In view of this, an object of the present application is to propose an aluminum alloy with good fluidity, aluminum-plastic bonding force, strength and toughness.

In one aspect of the present application, the present application provides an aluminum alloy. According to the embodiments of the present application, based on the total mass of the aluminum alloy, the aluminum alloy includes: 4wt%-9wt% of Mg; 1wt%-3wt% of Fe; 0.48wt%-1.58wt% in mass percentage. 0.5wt% to 2wt% of Zn; 0.1wt% to 0.3wt% of Cr\Ti including at least one of Cr and Ti; and 84.12wt% to 93.92wt% of aluminum. Through the adjustment and control of the alloy composition, the aluminum alloy has good aluminum-plastic bonding force, strength and toughness, and good fluidity, and can be easily formed by die-casting, and is well suited for die-casting the middle frame of mobile phones. It solves the problems of high cost and high dependence on equipment, and poor appearance and hand feeling effect of spraying treatment in the related art.

In another aspect of the present application, the present application provides a method of making the aforementioned aluminum alloy. According to the embodiment of the present application, the method includes: after heating and melting aluminum-containing raw materials, adding magnesium-containing raw materials, iron-containing raw materials, manganese-containing raw materials, zinc-containing raw materials and Cr\Ti-containing raw materials to obtain aluminum alloy liquid; The aluminum alloy liquid is refined and degassed and poured to obtain the aluminum alloy. The method is simple and convenient to operate, easy to implement industrially, and the obtained aluminum alloy has good mechanical properties, plastic workability, aluminum-plastic bonding force and fluidity.

In yet another aspect of the present application, the present application provides a middle frame of a mobile phone. According to an embodiment of the present application, at least a part of the middle frame of the mobile phone is formed of the aforementioned aluminum alloy.

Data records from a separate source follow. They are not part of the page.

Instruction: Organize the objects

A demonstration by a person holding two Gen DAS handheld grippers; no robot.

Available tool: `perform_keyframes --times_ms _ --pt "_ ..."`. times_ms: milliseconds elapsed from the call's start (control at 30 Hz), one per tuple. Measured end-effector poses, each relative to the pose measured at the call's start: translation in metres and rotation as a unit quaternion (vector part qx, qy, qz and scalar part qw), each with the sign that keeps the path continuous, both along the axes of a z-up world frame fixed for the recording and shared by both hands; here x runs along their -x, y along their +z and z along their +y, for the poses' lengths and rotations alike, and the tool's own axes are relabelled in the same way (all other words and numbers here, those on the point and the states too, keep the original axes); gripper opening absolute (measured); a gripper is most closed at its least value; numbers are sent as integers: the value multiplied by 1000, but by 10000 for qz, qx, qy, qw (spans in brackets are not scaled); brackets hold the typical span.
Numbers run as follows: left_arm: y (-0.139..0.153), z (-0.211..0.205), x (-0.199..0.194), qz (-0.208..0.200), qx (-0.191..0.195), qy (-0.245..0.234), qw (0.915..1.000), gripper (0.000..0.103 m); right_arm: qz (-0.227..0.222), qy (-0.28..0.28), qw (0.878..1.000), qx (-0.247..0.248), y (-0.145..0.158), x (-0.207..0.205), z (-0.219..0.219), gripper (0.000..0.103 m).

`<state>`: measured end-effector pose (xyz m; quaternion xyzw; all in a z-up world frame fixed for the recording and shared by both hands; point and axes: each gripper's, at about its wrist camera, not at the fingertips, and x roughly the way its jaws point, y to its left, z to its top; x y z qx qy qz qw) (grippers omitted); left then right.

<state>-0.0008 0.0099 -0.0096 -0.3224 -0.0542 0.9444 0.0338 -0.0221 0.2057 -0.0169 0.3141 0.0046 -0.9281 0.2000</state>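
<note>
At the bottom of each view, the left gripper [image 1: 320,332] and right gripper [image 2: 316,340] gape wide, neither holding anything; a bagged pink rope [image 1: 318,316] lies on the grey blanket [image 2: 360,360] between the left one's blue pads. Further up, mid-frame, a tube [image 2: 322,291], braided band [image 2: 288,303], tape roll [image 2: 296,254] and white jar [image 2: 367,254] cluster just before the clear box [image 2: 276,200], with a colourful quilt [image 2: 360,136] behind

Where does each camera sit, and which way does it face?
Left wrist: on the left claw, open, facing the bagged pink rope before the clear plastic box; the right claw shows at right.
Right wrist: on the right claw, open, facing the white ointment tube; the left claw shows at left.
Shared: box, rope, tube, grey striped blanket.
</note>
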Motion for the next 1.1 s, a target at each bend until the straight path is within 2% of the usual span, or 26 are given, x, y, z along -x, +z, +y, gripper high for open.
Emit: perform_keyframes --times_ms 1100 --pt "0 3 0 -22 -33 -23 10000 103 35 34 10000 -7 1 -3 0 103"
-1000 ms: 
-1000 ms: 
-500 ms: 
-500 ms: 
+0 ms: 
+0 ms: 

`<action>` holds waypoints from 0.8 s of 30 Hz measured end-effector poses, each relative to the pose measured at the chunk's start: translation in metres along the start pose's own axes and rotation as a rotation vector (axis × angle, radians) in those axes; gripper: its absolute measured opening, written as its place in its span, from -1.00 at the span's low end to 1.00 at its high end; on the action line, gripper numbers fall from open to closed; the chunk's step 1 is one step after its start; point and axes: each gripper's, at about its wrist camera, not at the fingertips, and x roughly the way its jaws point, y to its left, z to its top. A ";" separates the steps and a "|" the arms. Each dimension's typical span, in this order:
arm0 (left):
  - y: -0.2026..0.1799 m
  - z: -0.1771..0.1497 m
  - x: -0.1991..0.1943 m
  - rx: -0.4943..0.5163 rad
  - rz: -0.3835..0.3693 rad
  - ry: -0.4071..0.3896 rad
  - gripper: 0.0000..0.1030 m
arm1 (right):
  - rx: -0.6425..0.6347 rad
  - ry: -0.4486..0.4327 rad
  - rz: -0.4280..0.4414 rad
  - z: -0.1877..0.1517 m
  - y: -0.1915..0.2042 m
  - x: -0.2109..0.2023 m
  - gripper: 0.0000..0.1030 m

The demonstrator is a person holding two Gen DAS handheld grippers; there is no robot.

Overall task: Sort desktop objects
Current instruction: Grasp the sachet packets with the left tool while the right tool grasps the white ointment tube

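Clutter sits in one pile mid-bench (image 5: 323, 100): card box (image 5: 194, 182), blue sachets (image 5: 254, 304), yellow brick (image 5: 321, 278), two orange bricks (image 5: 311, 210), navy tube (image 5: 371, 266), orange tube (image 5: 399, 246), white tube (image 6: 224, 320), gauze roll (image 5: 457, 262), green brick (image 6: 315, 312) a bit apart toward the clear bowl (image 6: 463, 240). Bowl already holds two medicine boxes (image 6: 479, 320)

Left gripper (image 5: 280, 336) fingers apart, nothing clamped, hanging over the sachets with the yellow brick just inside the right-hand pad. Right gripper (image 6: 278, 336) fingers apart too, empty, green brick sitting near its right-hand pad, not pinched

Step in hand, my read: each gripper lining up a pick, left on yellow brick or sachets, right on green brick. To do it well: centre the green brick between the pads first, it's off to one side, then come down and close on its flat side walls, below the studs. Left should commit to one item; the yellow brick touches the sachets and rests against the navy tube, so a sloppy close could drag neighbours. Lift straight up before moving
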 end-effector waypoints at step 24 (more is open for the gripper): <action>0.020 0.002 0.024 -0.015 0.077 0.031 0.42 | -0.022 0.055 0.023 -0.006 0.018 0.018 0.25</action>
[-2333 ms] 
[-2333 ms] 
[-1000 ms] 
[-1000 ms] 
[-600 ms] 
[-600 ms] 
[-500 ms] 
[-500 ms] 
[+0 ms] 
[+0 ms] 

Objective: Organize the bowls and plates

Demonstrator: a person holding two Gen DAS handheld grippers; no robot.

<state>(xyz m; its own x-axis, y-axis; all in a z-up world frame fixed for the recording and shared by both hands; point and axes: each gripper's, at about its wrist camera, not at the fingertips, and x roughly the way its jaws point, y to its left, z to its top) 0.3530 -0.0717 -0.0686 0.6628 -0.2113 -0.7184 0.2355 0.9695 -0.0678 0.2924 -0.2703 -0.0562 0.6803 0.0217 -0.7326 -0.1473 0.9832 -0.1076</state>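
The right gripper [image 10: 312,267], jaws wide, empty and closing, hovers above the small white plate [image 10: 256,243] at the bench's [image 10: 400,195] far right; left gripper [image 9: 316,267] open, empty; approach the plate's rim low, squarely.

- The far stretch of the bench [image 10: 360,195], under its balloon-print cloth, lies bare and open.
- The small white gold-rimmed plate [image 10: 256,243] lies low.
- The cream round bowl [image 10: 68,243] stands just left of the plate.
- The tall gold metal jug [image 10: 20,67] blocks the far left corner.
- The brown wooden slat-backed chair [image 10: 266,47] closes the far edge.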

The middle frame of the mobile phone has good strength and anti-drop performance, and the aluminum alloy and plastic in it have strong bonding force, and the plastic filled in the antenna slot is firmly bonded, not easy to fall off, and has good performance and feel. , the middle frame of the mobile phone can be conveniently formed by die-casting, which greatly reduces the dependence on equipment and the cost.

In yet another aspect of the present application, the present application provides a mobile phone. According to an embodiment of the present application, the mobile phone includes the aforementioned middle frame of the mobile phone.

Description of drawings

FIG. 1 is a schematic structural diagram of an aluminum alloy test sample in the aluminum alloy tensile test of the present application.

FIG. 2 is a schematic structural diagram of a spiral sample in the fluidity test of the aluminum alloy of the present application.

FIG. 3 is a schematic structural diagram of an aluminum-plastic sample in the test of the aluminum-plastic bonding force of the aluminum alloy of the present invention.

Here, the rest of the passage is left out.